Interview with Marie Klingberg Allvin, Professor at KBH 2021

Hello and congratulations to your Professorship.

Your colleagues at the Department of Women’s and Children’s Health are interested to know a little more about you and you work.

Marie Klingberg Allvin

Who are you? 

I have a bachelor degree in nursing from Karolinska Institutet (KI) (1998). After my midwifery exam in 2001, I came back, now as a PhD student at the Department of Global Public Health. It was within the frame of the National Research School in Healthcare and Science I began my research education at KI in the fall of 2001, workplace at Dalarna University. I grew up in Leksand, Dalarna. In 2002 I was offered a position at Dalarna University and in that role I have been a PhD student and later teacher and responsible for the midwifery education. Between the years 2013-2018, I had the university-wide assignment linked to internationalization, I was member of the Faculty Board, pro-vice-chancellor and finally acting vice-chancellor during the last year. In the summer of 2018, the family, Agnes 15, Adam 12, Patrik my husband and I moved to Michigan, USA, due to Patrik’s work. I am since 2018 Adjunct Professor at the University of Michigan.

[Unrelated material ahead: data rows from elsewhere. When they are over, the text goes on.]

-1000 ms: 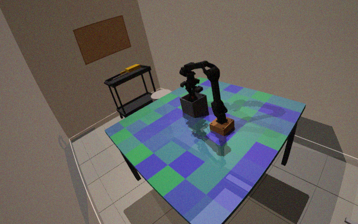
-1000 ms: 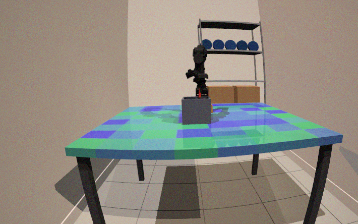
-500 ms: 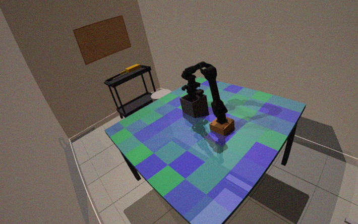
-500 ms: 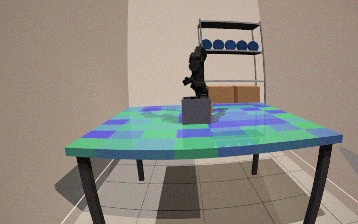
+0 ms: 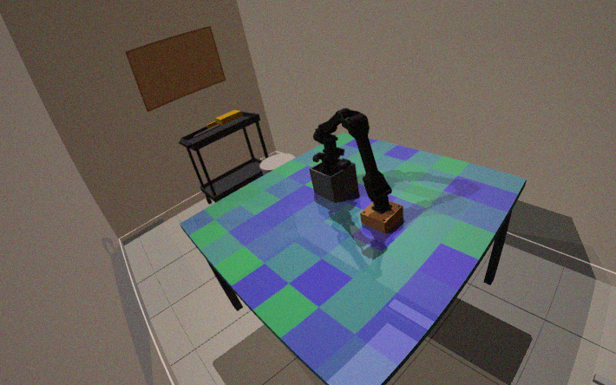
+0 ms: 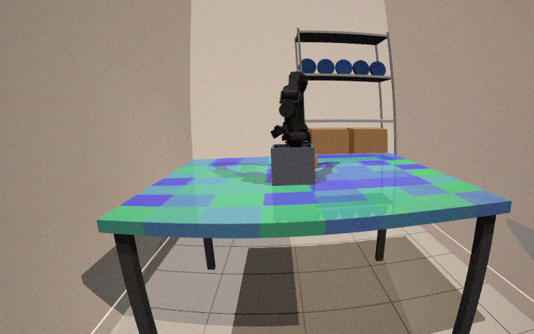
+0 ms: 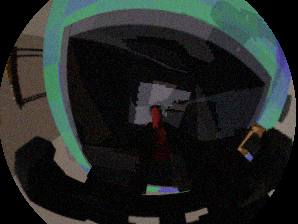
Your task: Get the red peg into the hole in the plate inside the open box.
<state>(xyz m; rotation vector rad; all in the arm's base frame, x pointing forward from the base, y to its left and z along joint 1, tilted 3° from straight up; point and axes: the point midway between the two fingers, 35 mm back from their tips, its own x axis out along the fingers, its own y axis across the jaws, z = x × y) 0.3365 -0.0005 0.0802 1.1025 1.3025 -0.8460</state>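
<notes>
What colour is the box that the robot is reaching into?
The box is plain grey, seen best in the exterior view.

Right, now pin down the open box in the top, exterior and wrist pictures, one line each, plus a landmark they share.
Top: just above centre, the open box.
Exterior: centre, on the table.
Wrist: fills most of the picture.
Shared landmark: the patchwork table top.
</notes>
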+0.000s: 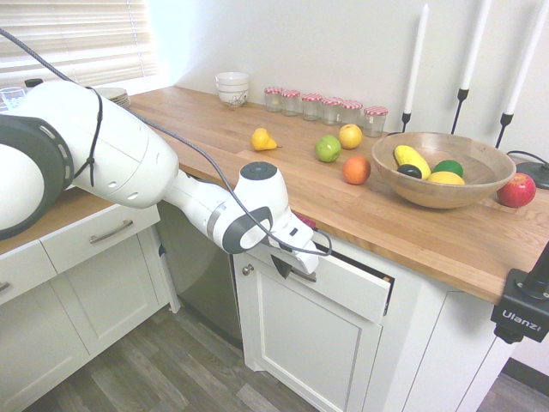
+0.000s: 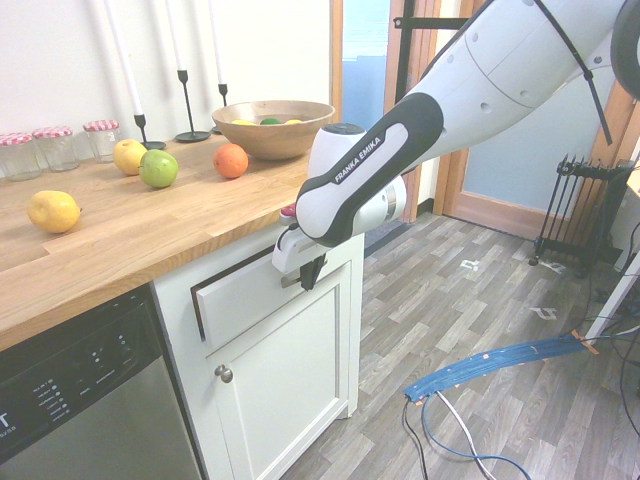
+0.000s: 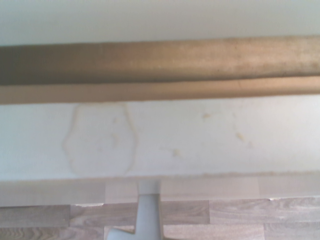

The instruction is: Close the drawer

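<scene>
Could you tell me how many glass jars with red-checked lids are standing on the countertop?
6, in one row against the wall: jar one, jar two, jar three, jar four, jar five, jar six. None looks hidden.

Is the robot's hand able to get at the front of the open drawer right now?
Probably yes. The hand is already right at the drawer front by its handle, the drawer stands only slightly open, and nothing sits between them.
</scene>
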Controlling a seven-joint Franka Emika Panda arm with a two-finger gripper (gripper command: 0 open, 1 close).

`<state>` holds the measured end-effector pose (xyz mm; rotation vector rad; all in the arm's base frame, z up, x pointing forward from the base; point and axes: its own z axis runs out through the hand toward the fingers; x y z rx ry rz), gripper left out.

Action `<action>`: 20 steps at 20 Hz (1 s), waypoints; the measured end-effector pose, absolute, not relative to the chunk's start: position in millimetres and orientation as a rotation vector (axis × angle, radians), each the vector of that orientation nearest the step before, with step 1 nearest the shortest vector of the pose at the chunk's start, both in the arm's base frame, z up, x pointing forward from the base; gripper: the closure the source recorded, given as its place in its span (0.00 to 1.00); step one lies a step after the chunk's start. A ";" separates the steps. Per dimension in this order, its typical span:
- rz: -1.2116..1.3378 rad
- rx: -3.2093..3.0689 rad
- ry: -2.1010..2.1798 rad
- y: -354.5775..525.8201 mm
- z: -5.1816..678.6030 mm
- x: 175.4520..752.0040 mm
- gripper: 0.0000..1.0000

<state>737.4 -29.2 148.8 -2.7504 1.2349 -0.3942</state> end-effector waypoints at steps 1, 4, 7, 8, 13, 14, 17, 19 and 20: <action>-0.389 -2.751 1.237 -29.7 148.9 738.5 1.00; -0.415 -2.738 1.237 -31.9 156.6 745.4 1.00; -0.440 -2.729 1.233 -33.0 164.1 751.2 1.00; -0.446 -2.728 1.232 -33.0 163.4 751.3 1.00; -0.409 -2.742 1.241 -35.1 151.9 744.5 1.00; -0.381 -2.752 1.245 -36.0 148.2 740.2 1.00; -0.277 -2.779 1.253 -39.9 154.7 724.0 1.00; -0.230 -2.792 1.263 -44.5 169.0 709.2 1.00; -0.204 -2.804 1.267 -47.5 176.5 700.2 1.00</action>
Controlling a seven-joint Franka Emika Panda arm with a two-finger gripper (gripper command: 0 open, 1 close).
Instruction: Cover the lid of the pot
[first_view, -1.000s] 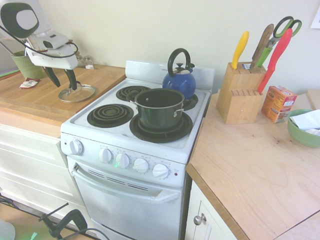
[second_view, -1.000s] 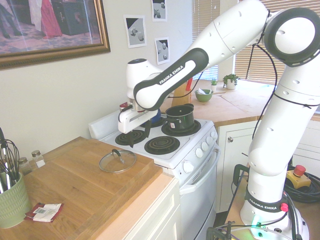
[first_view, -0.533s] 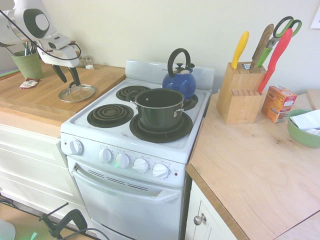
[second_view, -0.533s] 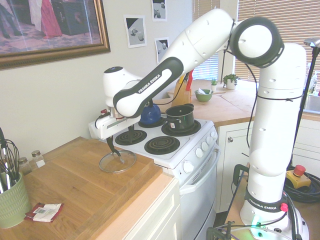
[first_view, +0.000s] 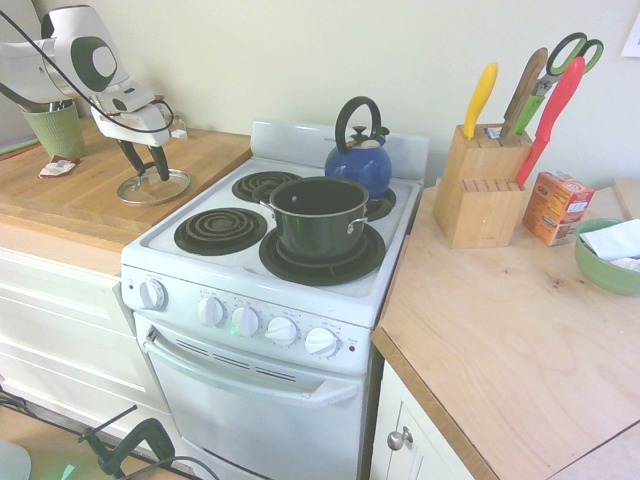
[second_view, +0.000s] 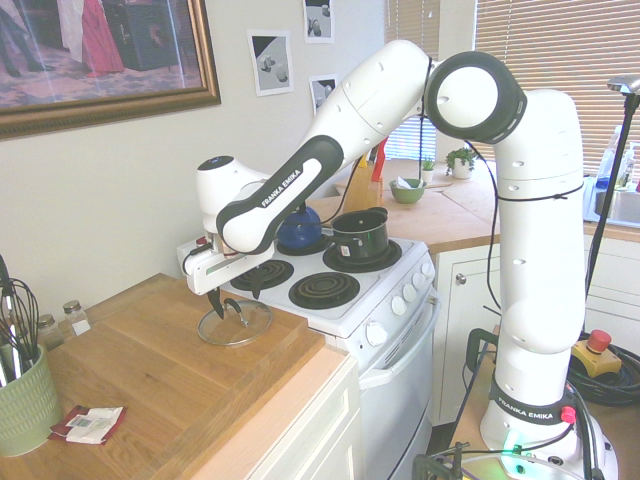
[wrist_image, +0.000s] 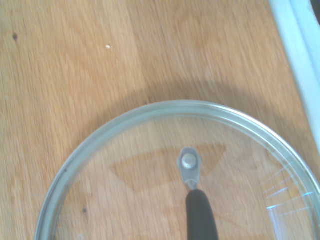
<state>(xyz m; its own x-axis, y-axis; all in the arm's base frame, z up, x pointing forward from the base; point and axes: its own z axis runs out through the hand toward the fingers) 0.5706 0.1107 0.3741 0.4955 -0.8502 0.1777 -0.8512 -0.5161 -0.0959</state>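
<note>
Your gripper (first_view: 146, 168) hangs with fingers spread over the lid (first_view: 153, 187), which lies flat on the wooden counter (first_view: 70, 200) near the edge beside the stove (first_view: 250, 290). Its handle is slim: come down off-centre and you may nudge the glass aside, or clip the pot (first_view: 318, 216) when carrying.

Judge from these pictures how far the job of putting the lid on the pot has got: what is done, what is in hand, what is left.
Done: the gripper hangs open just above the lid, which lies flat on the wooden counter beside the stove. In hand: lining up on the lid's handle; no grip shows yet. Left: closing, lifting, carrying it over and setting it on the pot, which stands uncovered on the front burner.
</note>
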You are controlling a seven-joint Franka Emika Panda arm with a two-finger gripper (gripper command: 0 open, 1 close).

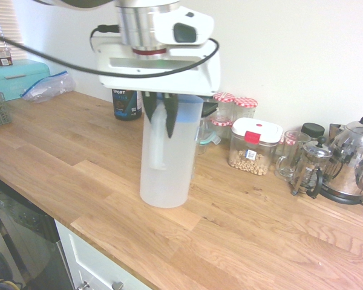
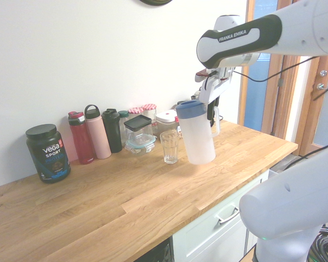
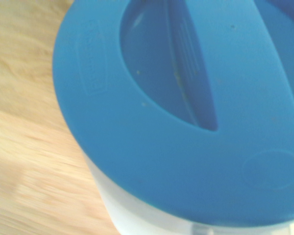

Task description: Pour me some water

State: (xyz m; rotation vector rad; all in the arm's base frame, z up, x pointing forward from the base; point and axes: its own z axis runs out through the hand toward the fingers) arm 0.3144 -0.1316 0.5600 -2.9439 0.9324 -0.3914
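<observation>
The claw [image 1: 160, 115] hangs pointing nearly straight down at the top of the pitcher [image 1: 165, 158]. Its dark fingers [image 1: 170, 118] are drawn tight together and appear, in the second exterior view, to pinch the side handle [image 2: 214, 124]. The pitcher stands upright with its base on, or barely above, the counter [image 1: 242, 235]; I cannot tell which. Just beside it stands the drinking glass [image 2: 170, 146], which looks empty.

As a judgement, the task is at its start: the pitcher seems gripped, but nothing is tilted or poured. Carrying it to the glass, tipping it and setting it back all remain.

The first exterior view shows the fingers against the frosted wall, and the kettle [image 1: 353, 162] and jars further along, but the pitcher hides the glass. The second exterior view shows glass and handle. The wrist view shows only the blue lid [image 3: 186, 107], closed. The water itself shows clearly in none of them.
</observation>
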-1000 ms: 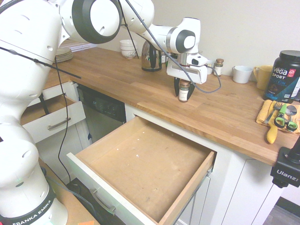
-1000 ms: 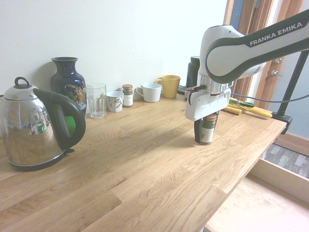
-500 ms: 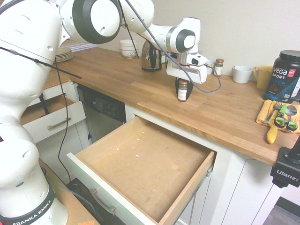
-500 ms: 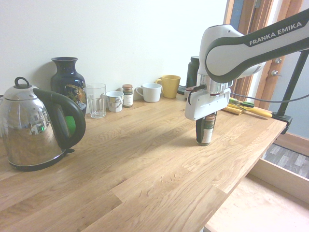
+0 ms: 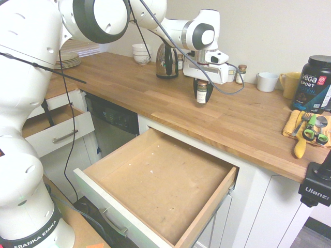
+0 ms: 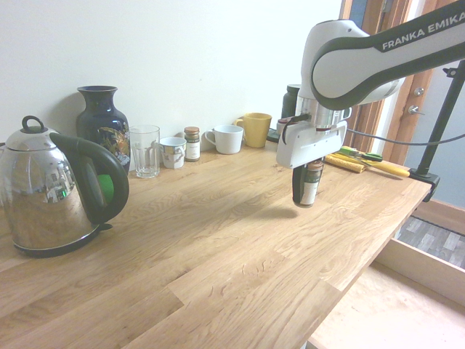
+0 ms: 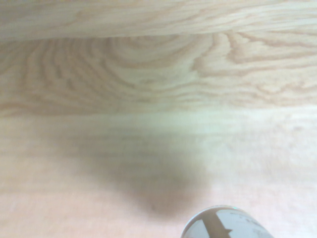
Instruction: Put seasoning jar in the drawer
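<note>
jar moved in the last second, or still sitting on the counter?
Yes. The seasoning jar, shut in the gripper, has risen off the countertop; a shadow shows beneath it.

Jar: we found a small clear glass spice jar, brown lid, white label, dark contents. It hung upright, clear of the wooden counter, its shadow on the boards below.

Drawer: we recorded a wide drawer, white front, metal bar handle, light brown wooden bottom and sides. It stood pulled fully open below the counter edge, holding nothing but a few pale specks.
</note>
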`<state>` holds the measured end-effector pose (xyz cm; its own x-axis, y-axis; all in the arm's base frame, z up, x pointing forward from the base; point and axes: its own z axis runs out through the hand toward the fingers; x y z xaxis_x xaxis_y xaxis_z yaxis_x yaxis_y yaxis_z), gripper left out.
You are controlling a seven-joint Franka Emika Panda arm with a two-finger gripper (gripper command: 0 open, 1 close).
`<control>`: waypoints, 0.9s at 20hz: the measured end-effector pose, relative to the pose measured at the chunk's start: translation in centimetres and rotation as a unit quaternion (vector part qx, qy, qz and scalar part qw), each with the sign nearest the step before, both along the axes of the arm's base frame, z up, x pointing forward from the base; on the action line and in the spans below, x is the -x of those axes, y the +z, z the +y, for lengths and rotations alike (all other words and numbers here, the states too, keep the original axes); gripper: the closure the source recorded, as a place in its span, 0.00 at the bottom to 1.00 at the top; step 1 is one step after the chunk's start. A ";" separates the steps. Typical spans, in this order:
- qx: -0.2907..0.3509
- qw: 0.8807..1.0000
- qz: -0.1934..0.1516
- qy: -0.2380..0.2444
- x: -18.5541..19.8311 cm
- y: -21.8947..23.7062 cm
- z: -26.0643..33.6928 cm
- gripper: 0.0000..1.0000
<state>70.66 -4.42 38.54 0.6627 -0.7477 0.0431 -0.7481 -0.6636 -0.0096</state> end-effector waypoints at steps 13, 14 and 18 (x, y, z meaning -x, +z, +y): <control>-0.013 1.000 -0.012 -0.004 13.2 3.1 -0.1 1.00; -0.014 1.000 -0.012 -0.006 14.4 3.0 -0.2 1.00; -0.014 1.000 -0.011 -0.011 20.0 1.7 -0.9 1.00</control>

Can you describe your research? 

I defended my thesis with focus on pregnancy outcome and care need among adolescence in the Vietnam, in 2007 at the Department of Public Health Science, KI. My research since the defense has focused on women’s right to safe abortion and contraceptives in low-income countries were maternal mortality is high. Results based on intervention studies in Uganda and Kenya have shown that midwives can take on a greater responsibility for abortion and contraceptive counseling and that simplified medical abortion in rural India is effective and safe. Compared to the doctors, midwives are far numerous and more accessible for women in, for example, Uganda, especially in the rural areas. Research show that if investing in educating and involving midwives in post-abortion care, accessibility to safe treatment increases and with that, the risk of maternity mortality can decrease. In 2010, I began an education and research collaboration with partners in Somaliland that has generated an extensive research base that contributes to fill knowledge gaps in Somaliland and in Sweden. The collaboration is in close cooperation with surrounding actors such as the Health Ministry, the University and the Midwifery organization in Somaliland, as well as municipality and county council in Sweden. Society benefits are in focus of the implemented conducted projects and create conditions for how newly accomplished knowledge can be most useful. Research gives transcultural perspective and is important for integrational perspective. This is an example of how I want to run collaboration with education and research that contributes to capacity development in a low resource context as well as in health care in Sweden.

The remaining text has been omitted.